Chinese braised pork belly
Ingredients
- 350-400g pork belly
- 2 tbsp soy sauce
- 1 tbsp Shaoxing cooking wine
- 1 tsp honey
- 1/2 tsp Chinese black vinegar
- 1 chilli
- 3 cloves garlic, sliced
- 1 thumb ginger, sliced
- 1 onion, sliced
- spices
- 3-4 pieces start anise
- 3-4 pieces clove
- 1 stick cinnamon
- 3-4 pieces green cardamom
- 1/2 tsp corn starch
Recipe
Blanch whole pork belly in just enough water to cover it for 5 minutes. Next, remove the pork from the water and let it cool. Set aside the blanching liquid for later.
Once cool, slice pork belly into small chunks and set aside. In a pot on medium heat, add aromatics, chilli and spices to oil. After a minute or so, add pork belly to pot. When pork belly is slightly browning, deglaze with cooking wine and then add soy sauce, vinegar, honey, and enough of the blanching water to just cover pork. Let simmer for about 90 minutes until the pork is tender.

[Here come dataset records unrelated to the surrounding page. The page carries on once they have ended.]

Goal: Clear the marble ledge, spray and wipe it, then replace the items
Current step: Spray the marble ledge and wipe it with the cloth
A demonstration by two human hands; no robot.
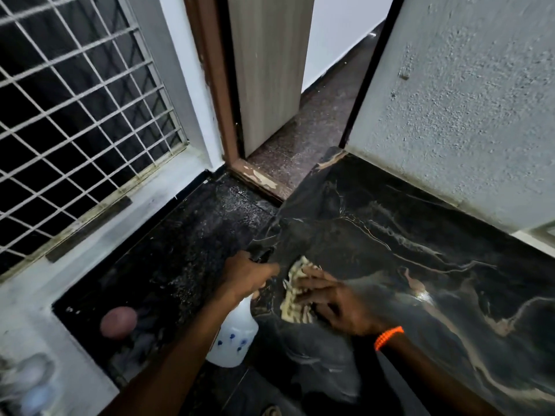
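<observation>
The black marble ledge [420,253] with pale veins runs along the rough white wall on the right; its top is bare and glossy. My left hand [249,273] grips the neck of a white spray bottle [235,337] with blue marks, held just off the ledge's left edge, nozzle pointing over the marble. My right hand [339,304], an orange bead band at its wrist, presses flat on a pale yellow cloth [295,291] near the ledge's left end.
A dark speckled floor [186,265] lies left of the ledge. A round pinkish object [118,322] and blurred items [28,382] sit at lower left. A grilled window [75,115] fills the left. An open door [270,70] stands ahead.
</observation>
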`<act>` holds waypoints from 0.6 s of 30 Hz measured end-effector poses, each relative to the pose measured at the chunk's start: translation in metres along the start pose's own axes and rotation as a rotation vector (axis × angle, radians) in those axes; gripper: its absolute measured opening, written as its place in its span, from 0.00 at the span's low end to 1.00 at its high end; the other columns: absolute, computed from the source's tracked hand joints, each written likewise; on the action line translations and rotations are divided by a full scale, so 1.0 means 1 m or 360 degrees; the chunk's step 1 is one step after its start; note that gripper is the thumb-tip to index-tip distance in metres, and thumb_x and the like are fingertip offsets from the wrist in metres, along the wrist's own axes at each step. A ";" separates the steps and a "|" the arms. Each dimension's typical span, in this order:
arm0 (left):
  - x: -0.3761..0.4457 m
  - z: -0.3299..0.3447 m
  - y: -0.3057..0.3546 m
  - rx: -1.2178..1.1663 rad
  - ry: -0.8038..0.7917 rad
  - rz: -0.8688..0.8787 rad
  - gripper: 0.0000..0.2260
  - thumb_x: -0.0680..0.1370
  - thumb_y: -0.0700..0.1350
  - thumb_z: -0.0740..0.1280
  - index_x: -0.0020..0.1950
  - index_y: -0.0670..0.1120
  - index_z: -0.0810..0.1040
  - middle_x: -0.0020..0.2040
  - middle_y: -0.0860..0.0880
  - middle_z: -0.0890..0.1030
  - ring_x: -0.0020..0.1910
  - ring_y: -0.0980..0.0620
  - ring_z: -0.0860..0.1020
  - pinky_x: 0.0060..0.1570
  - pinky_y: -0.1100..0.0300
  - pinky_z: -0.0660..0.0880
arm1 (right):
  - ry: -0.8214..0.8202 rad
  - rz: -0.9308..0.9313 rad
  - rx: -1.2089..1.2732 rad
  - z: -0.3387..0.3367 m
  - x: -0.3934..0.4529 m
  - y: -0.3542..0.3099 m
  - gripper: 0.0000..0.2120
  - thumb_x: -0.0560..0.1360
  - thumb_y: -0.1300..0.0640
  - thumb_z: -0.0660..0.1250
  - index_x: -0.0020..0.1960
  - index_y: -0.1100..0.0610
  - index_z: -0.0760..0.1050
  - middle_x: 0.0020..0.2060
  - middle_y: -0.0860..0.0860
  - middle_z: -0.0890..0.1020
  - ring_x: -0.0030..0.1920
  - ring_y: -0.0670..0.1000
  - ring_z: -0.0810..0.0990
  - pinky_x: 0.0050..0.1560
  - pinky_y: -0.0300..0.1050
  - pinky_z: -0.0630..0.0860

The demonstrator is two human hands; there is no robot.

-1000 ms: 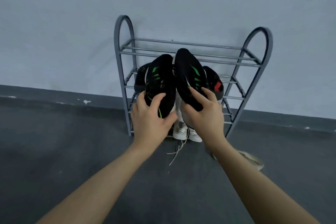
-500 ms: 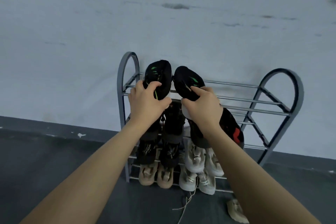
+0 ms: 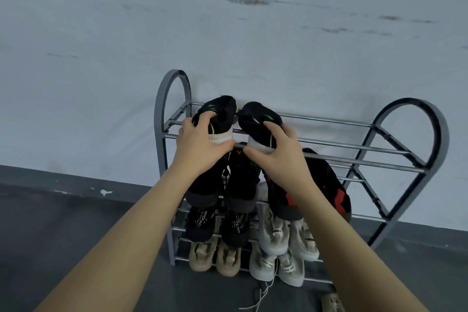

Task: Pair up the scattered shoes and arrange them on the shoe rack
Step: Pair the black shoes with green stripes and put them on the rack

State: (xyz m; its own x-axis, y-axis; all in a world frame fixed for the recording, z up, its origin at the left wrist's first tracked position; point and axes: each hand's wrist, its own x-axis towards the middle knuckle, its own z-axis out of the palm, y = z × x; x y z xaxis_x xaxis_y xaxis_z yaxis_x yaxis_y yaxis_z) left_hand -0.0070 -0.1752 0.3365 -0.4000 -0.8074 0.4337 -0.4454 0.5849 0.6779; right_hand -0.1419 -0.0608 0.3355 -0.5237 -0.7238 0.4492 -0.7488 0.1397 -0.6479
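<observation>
We log the grey metal tube shoe rack against the wall, lower tiers filled. Our left hand grips the heel of one black knit sneaker with green accents; our right hand grips its mate, both on the top tier. Step: seating this pair. Next, we judge: level them, let go, fetch the beige shoe on the floor.

Two black shoes are held on the shoe rack top shelf. One is gripped by the left hand, the other by the right hand.

blk/green shoes, grey rack, beige pair
</observation>
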 end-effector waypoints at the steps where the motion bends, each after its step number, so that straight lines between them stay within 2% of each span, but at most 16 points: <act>1: -0.001 0.000 -0.001 -0.0058 0.0016 0.0015 0.32 0.68 0.56 0.71 0.69 0.55 0.64 0.66 0.43 0.64 0.66 0.43 0.64 0.66 0.48 0.64 | 0.0067 -0.0006 0.0045 0.005 0.001 -0.002 0.33 0.66 0.42 0.69 0.68 0.50 0.69 0.68 0.54 0.68 0.66 0.57 0.68 0.66 0.57 0.67; 5: -0.007 0.004 -0.003 -0.0134 0.0130 0.0051 0.29 0.70 0.53 0.71 0.69 0.55 0.65 0.63 0.44 0.66 0.65 0.44 0.63 0.66 0.48 0.63 | 0.0237 0.0021 0.0243 0.021 0.002 -0.011 0.32 0.66 0.39 0.63 0.68 0.49 0.70 0.68 0.51 0.69 0.68 0.55 0.67 0.66 0.58 0.66; 7: -0.006 0.005 -0.003 -0.0136 0.0160 0.0082 0.29 0.71 0.52 0.71 0.69 0.55 0.65 0.63 0.45 0.66 0.65 0.45 0.63 0.66 0.49 0.63 | 0.0278 0.0008 0.0255 0.027 0.004 -0.015 0.30 0.68 0.41 0.65 0.68 0.49 0.69 0.68 0.52 0.68 0.68 0.56 0.66 0.65 0.59 0.66; 12: 0.003 -0.001 -0.008 -0.0113 0.0144 0.0120 0.28 0.71 0.51 0.70 0.69 0.56 0.65 0.64 0.46 0.65 0.65 0.47 0.61 0.66 0.51 0.62 | 0.0268 -0.0008 -0.0020 0.037 0.011 -0.013 0.24 0.72 0.46 0.68 0.66 0.50 0.72 0.68 0.55 0.68 0.66 0.61 0.66 0.65 0.61 0.64; 18: 0.000 0.001 -0.014 0.0045 0.0079 0.0112 0.27 0.71 0.56 0.70 0.68 0.57 0.65 0.64 0.43 0.65 0.63 0.42 0.65 0.64 0.49 0.65 | 0.0258 -0.0028 -0.0234 0.034 0.014 -0.014 0.21 0.71 0.44 0.67 0.62 0.47 0.76 0.66 0.54 0.71 0.63 0.64 0.69 0.64 0.59 0.65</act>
State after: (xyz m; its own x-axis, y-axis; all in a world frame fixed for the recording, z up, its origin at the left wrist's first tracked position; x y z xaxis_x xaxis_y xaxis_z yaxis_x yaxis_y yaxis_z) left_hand -0.0009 -0.1834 0.3263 -0.3915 -0.7666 0.5089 -0.4403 0.6417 0.6280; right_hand -0.1248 -0.0957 0.3295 -0.5595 -0.6105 0.5606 -0.8035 0.2334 -0.5477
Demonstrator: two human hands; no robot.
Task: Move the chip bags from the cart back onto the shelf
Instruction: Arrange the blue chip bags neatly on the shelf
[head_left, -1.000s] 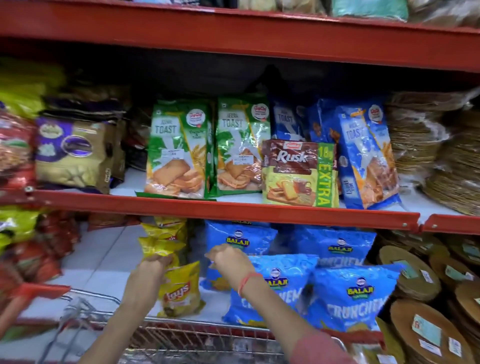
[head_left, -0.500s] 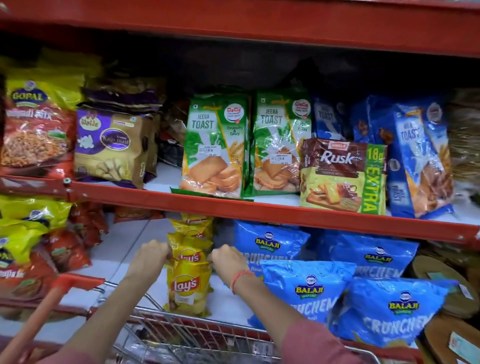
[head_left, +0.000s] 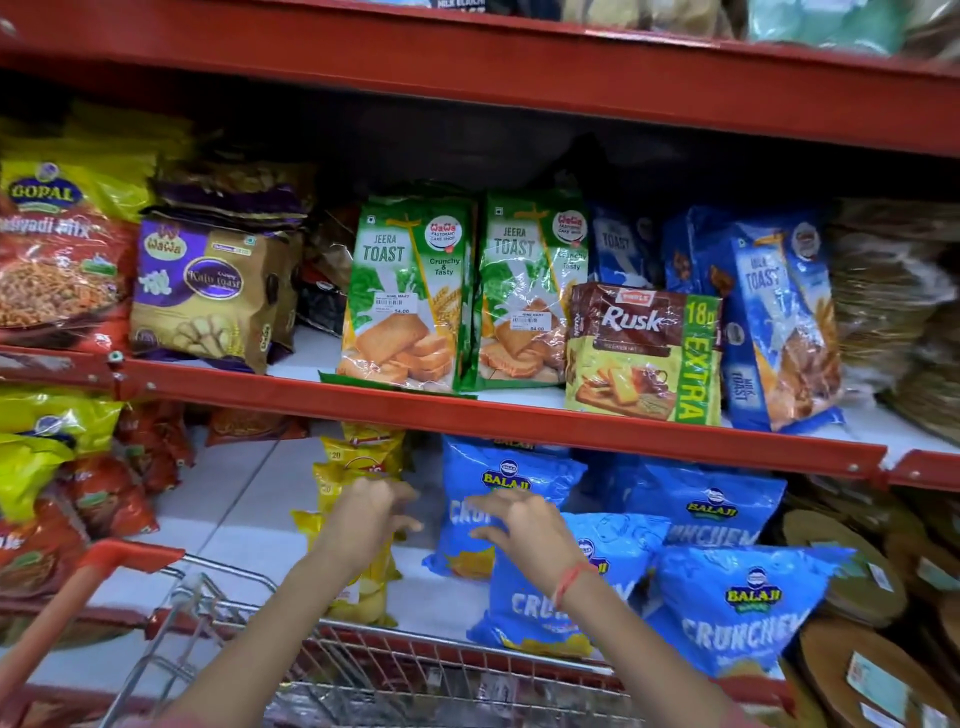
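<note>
A row of yellow Lay's chip bags (head_left: 332, 483) stands upright on the white lower shelf (head_left: 244, 525), under the red shelf rail. My left hand (head_left: 371, 512) hovers in front of the front yellow bag with fingers spread, hiding most of it. My right hand (head_left: 522, 525), with a red thread on the wrist, is open in front of the blue Balaji bags (head_left: 511, 470). Neither hand holds anything. The wire cart (head_left: 395, 670) with its red handle (head_left: 78, 587) sits just below my arms.
Blue Balaji Crunchem bags (head_left: 727, 608) fill the lower shelf to the right. Red and yellow snack bags (head_left: 98, 483) crowd the left. Toast and rusk packs (head_left: 410, 291) stand on the red shelf (head_left: 395, 405) above. Round flat packs (head_left: 862, 670) lie far right.
Both hands have let go of the yellow Lay's bags and opened. The right hand has drifted right, in front of the blue bags. The view has moved closer.
</note>
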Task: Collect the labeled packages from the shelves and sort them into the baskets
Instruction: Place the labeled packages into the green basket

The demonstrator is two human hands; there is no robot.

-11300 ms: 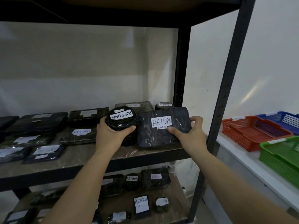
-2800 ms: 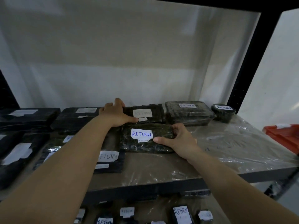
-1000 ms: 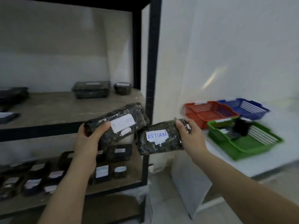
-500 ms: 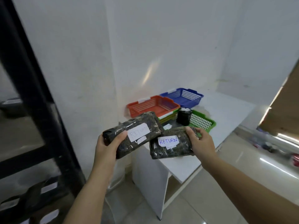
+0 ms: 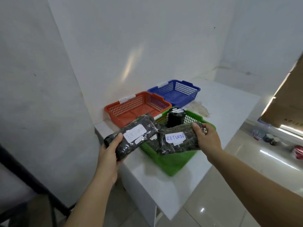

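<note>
Three baskets on the worktop [image 5: 229, 108]: near basket [image 5: 173, 163] in front, middle basket [image 5: 131, 105] behind it to the left, far basket [image 5: 178, 90] behind and to the right. Round tub [image 5: 176, 117] standing inside the near basket. Left package [image 5: 131, 136] in the left hand [image 5: 109, 154], right package [image 5: 178, 140] in the right hand [image 5: 208, 138], side by side, above the near basket. Shelf post [image 5: 29, 177] at lower left.

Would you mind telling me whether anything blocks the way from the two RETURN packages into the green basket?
Nothing visible blocks it. Both packages hang over the open green basket; the round black package inside stands at its far end.
</note>
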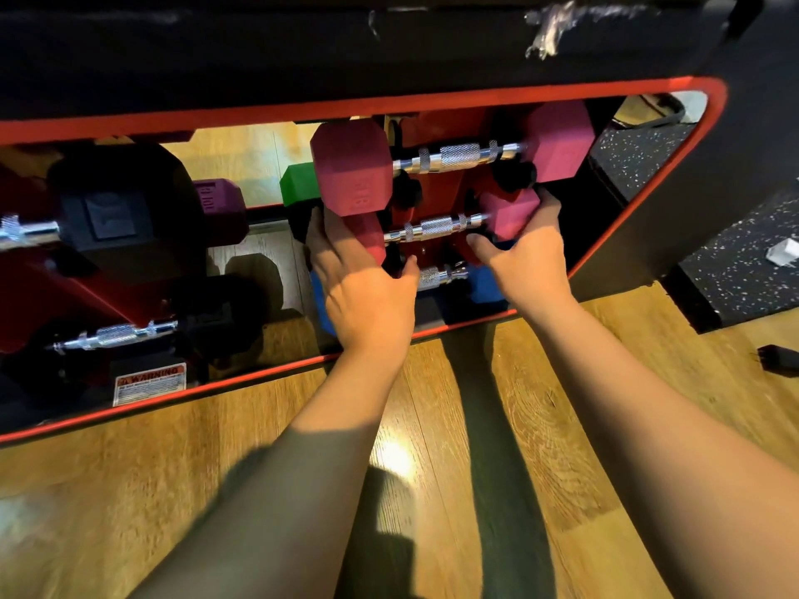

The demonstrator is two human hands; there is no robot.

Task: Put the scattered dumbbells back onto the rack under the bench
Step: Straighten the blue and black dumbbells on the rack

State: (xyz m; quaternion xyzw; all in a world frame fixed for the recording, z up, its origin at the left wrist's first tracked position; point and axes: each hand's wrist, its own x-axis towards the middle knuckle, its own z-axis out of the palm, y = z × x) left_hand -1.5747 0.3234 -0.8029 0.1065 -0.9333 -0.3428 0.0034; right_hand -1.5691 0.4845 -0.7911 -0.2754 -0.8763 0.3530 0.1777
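Observation:
A pink dumbbell (436, 227) with a chrome handle lies across the red rack (432, 248) under the black bench (302, 58). My left hand (359, 278) grips its left head and my right hand (523, 252) grips its right head. A larger pink dumbbell (458, 155) sits on the rack's tier just above. Below my hands a blue dumbbell (436, 276) rests on the lowest tier, partly hidden. To the left, black dumbbells (125, 209) with chrome handles fill another rack section, with a purple head (218, 203) and a green head (298, 183) behind.
The bench frame has a red rim (346, 105) around the opening, with a warning label (149, 382) at lower left. Wooden floor (432, 447) lies in front. A speckled black mat (743, 270) and a small dark object (778, 358) lie to the right.

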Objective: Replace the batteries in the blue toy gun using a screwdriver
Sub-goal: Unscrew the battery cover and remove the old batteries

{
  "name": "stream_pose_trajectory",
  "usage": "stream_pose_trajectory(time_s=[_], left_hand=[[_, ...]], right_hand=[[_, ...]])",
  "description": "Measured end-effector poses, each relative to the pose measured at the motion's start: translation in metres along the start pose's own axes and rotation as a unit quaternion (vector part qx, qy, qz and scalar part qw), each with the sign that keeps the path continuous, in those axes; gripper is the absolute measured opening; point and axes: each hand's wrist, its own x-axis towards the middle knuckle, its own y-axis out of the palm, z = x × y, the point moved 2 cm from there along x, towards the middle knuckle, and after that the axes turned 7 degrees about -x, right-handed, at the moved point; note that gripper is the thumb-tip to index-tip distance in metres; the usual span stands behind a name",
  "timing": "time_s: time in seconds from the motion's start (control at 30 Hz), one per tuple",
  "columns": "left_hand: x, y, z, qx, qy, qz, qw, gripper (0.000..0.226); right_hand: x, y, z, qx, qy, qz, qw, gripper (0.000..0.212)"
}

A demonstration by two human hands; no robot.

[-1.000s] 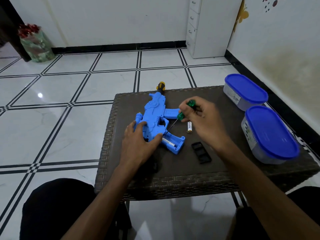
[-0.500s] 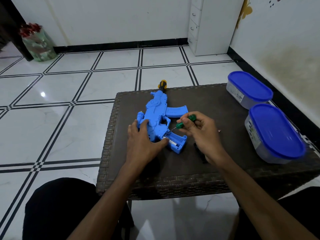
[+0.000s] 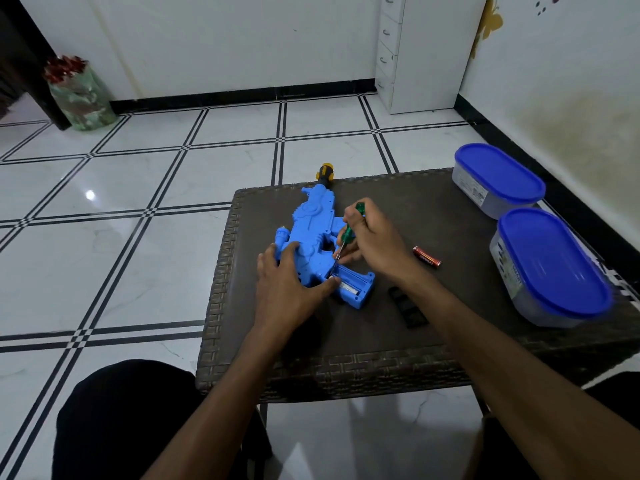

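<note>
The blue toy gun (image 3: pixel 313 233) lies flat on the dark wicker table (image 3: pixel 346 362), its yellow-tipped muzzle at the far edge. The grip's battery compartment (image 3: pixel 353 284) is open, with a battery showing inside. My left hand (image 3: pixel 291 282) presses on the gun's body, thumb at the compartment's edge. My right hand (image 3: pixel 372 242) grips a green-handled screwdriver (image 3: pixel 348 233) and its tip points down into the compartment's near end. A red battery (image 3: pixel 426 257) lies loose on the table right of my right hand. The black compartment cover (image 3: pixel 408 308) lies beside my right forearm.
Two clear containers with blue lids stand at the table's right side, one far (image 3: pixel 498 180) and one near (image 3: pixel 550 266). A white drawer unit (image 3: pixel 415 53) stands by the back wall. My knees sit below the table's front edge.
My right hand has brought the screwdriver more upright and pushed its tip into the battery compartment. A red battery has come into view on the table to its right. My left hand stayed on the gun.
</note>
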Motion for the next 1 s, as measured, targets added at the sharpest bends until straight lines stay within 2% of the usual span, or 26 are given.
stream_pose_trajectory(time_s=[0.17,0.3,0.43,0.53,0.67,0.8,0.9,1.0], left_hand=[[-0.004,0.003,0.003,-0.023,0.036,-0.023,0.999,0.087],[-0.007,0.001,-0.005,0.01,0.103,-0.062,0.993,0.048],[-0.008,0.0,-0.009,0.019,0.122,-0.077,0.989,0.019],[-0.009,0.002,-0.01,0.038,0.133,-0.078,0.987,0.013],[-0.009,0.001,-0.011,0.01,0.138,-0.057,0.989,0.011],[-0.013,0.0,-0.015,-0.008,0.166,-0.05,0.985,0.013],[-0.017,0.0,-0.017,-0.042,0.144,-0.039,0.988,0.009],[-0.018,0.0,-0.021,-0.073,0.133,-0.033,0.988,0.008]], right_hand=[[0.001,-0.001,-0.002,0.055,0.043,-0.027,0.997,0.028],[0.001,-0.002,-0.002,0.061,0.049,-0.03,0.996,0.025],[0.0,-0.004,-0.001,0.067,0.051,-0.048,0.995,0.026],[-0.002,-0.012,-0.001,0.092,0.049,-0.065,0.992,0.024],[-0.007,-0.026,-0.002,0.111,0.034,-0.095,0.989,0.023],[-0.015,-0.045,0.003,0.083,0.015,-0.123,0.989,0.023],[-0.026,-0.053,0.009,0.055,0.042,-0.075,0.995,0.017],[-0.039,-0.056,0.007,-0.12,0.043,0.004,0.992,0.018]])
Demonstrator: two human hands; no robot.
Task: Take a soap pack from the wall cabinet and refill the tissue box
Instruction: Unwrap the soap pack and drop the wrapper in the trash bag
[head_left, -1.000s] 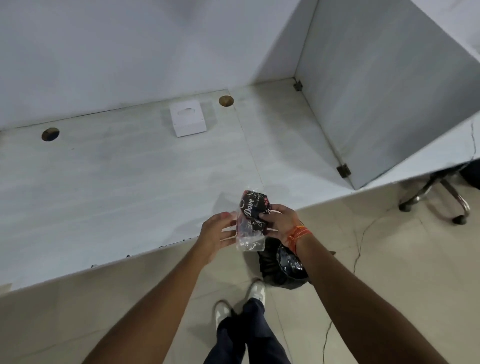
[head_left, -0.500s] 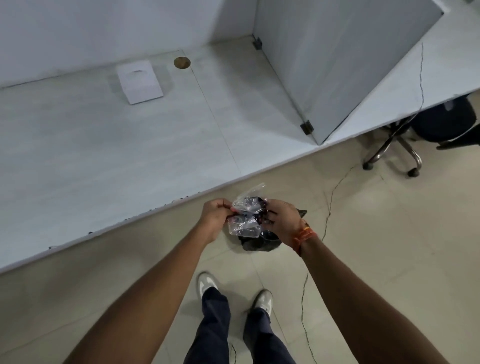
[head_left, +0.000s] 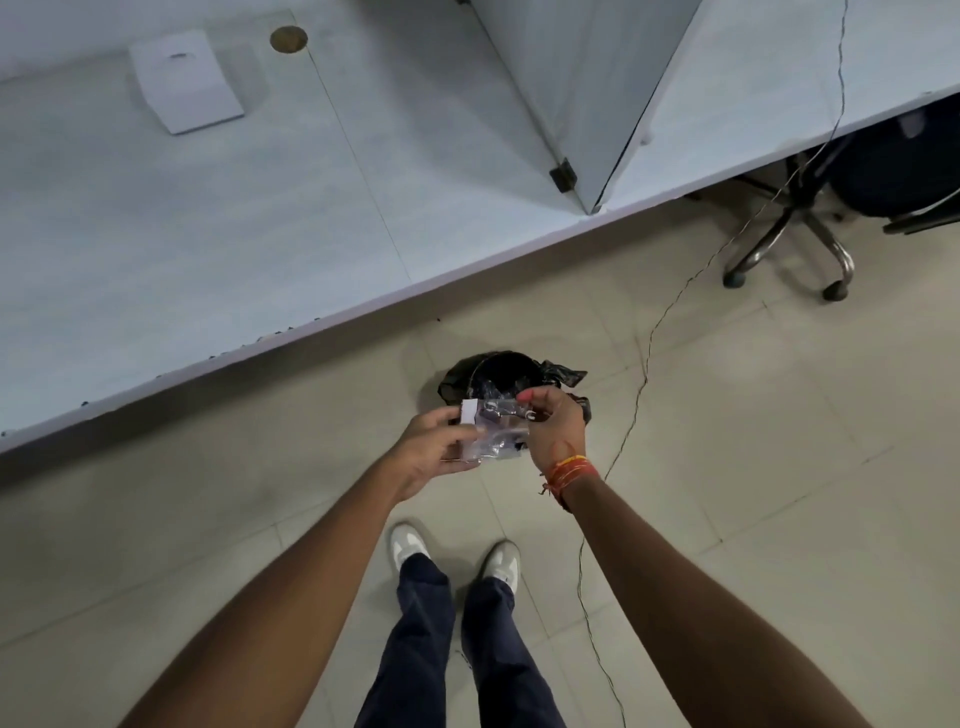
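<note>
The soap pack (head_left: 496, 428) is a clear crinkled plastic wrapper with dark print, and a white block shows at its left end. My left hand (head_left: 434, 452) grips that white end. My right hand (head_left: 553, 428) pinches the wrapper's top right edge. Both hold it over the floor, just above a bin with a black liner (head_left: 506, 374). The white tissue box (head_left: 184, 78) stands far off on the desk (head_left: 208, 234) at the upper left, its slot facing up.
A grey partition panel (head_left: 566, 78) stands on the desk at the upper right. An office chair base (head_left: 795, 249) is under the desk to the right. A thin cable (head_left: 644, 364) trails over the tiled floor. My two shoes (head_left: 452, 556) are below the hands.
The view has tilted down toward the floor and bin. The pack went from upright in my right hand to held by both hands, and a white block now shows at its left end.
</note>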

Remove pork pieces from pot and pour the remaining braising liquid through a strainer. Discard the filtered solids. Now, pour the filtered braising liquid into a pan with a corn-starch slurry added to it. Leave on medium–high heat until reduced to the desired consistency.
Pour the reduced braising liquid back onto the pork and serve with rice.